TO DO:
Every line in the listing below that holds the word "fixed" should be returned.

*** Opening of INFORMATION SUPPLIED ***

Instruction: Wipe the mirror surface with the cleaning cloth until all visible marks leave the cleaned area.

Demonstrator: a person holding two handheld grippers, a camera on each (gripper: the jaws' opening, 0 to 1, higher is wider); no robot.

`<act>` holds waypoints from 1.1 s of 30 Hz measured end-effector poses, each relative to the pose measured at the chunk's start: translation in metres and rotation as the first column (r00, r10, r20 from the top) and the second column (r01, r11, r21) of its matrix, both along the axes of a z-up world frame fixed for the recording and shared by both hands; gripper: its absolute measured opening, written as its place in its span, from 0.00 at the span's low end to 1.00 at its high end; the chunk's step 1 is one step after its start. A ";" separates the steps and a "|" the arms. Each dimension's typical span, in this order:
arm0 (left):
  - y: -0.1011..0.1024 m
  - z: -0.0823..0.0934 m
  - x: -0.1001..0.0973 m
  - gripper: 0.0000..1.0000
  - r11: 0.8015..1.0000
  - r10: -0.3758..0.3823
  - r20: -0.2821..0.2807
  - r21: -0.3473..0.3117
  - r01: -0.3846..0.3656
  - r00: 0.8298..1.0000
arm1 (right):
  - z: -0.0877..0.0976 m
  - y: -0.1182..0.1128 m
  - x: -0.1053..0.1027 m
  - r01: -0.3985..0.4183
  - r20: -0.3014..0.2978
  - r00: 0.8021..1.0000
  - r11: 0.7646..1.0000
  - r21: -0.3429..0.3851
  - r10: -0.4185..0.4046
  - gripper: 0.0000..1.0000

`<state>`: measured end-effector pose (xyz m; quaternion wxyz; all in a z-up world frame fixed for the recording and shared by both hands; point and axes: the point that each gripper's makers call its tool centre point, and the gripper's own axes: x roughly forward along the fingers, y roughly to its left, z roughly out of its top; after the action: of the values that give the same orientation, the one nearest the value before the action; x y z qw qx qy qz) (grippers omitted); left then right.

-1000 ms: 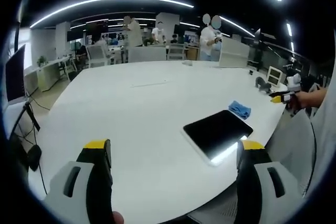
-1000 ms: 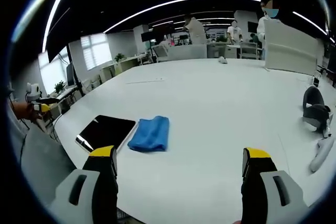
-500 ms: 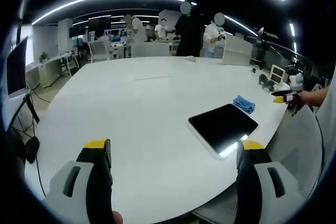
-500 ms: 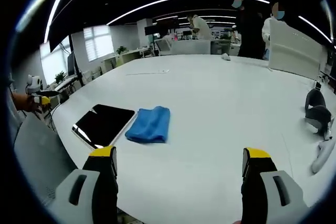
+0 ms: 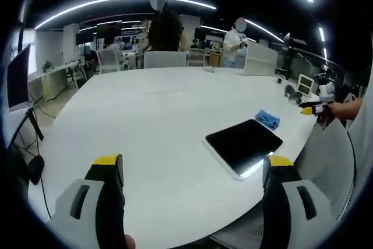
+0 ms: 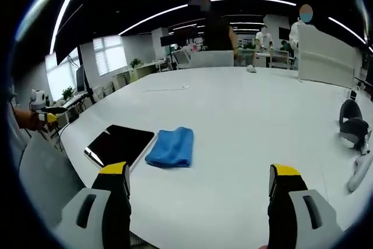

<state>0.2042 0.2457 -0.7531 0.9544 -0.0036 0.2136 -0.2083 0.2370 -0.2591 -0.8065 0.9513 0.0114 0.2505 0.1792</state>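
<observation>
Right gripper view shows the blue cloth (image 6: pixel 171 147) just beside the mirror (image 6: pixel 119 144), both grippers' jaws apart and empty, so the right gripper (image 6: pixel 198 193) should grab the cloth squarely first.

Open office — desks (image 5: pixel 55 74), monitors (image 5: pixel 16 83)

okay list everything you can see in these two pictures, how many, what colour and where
mirror: one, dark, near table edge, beside cloth
cloth: one, blue, folded, right of mirror in the right gripper view
table: one, white
headset: one, grey, table's far right
controller: one, white, beside headset
people: several, standing beyond table
left tool: one, grey with yellow tips, open, empty
right tool: one, same colours, open, empty
</observation>
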 end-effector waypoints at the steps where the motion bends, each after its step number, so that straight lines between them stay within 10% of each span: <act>1: 0.000 0.002 0.001 0.99 1.000 0.001 0.006 -0.003 -0.001 1.000 | 0.002 0.001 0.000 -0.001 0.003 1.000 1.000 0.001 0.001 0.98; 33: 0.002 0.015 0.018 0.99 0.999 -0.030 0.032 -0.031 0.031 0.999 | 0.015 -0.014 -0.006 0.064 0.011 0.998 0.998 0.022 -0.064 0.98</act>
<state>0.2220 0.2477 -0.7379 0.9543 -0.0122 0.1954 -0.2260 0.2312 -0.2730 -0.7919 0.9578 0.0289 0.2426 0.1515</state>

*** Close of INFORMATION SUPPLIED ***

REPLY TO THE EXERCISE:
`<act>` holds waypoints from 1.1 s of 30 Hz measured end-effector poses, each relative to the pose measured at the chunk's start: translation in metres and rotation as the first column (r00, r10, r20 from the top) and the second column (r01, r11, r21) of its matrix, both along the axes of a z-up world frame fixed for the recording and shared by both hands; gripper: its absolute measured opening, written as its place in its span, from 0.00 at the span's low end to 1.00 at its high end; the chunk's step 1 is one step after its start. A ";" separates the steps and a "|" the arms. Each dimension's typical span, in this order:
`<state>`: measured end-effector pose (xyz m; quaternion wxyz; all in a z-up world frame fixed for the recording and shared by both hands; point and axes: the point that each gripper's makers call its tool centre point, and the gripper's own axes: x roughly forward along the fingers, y roughly to its left, z roughly out of its top; after the action: of the values that give the same orientation, the one nearest the value before the action; x y z qw qx qy qz) (grippers omitted); left then right.

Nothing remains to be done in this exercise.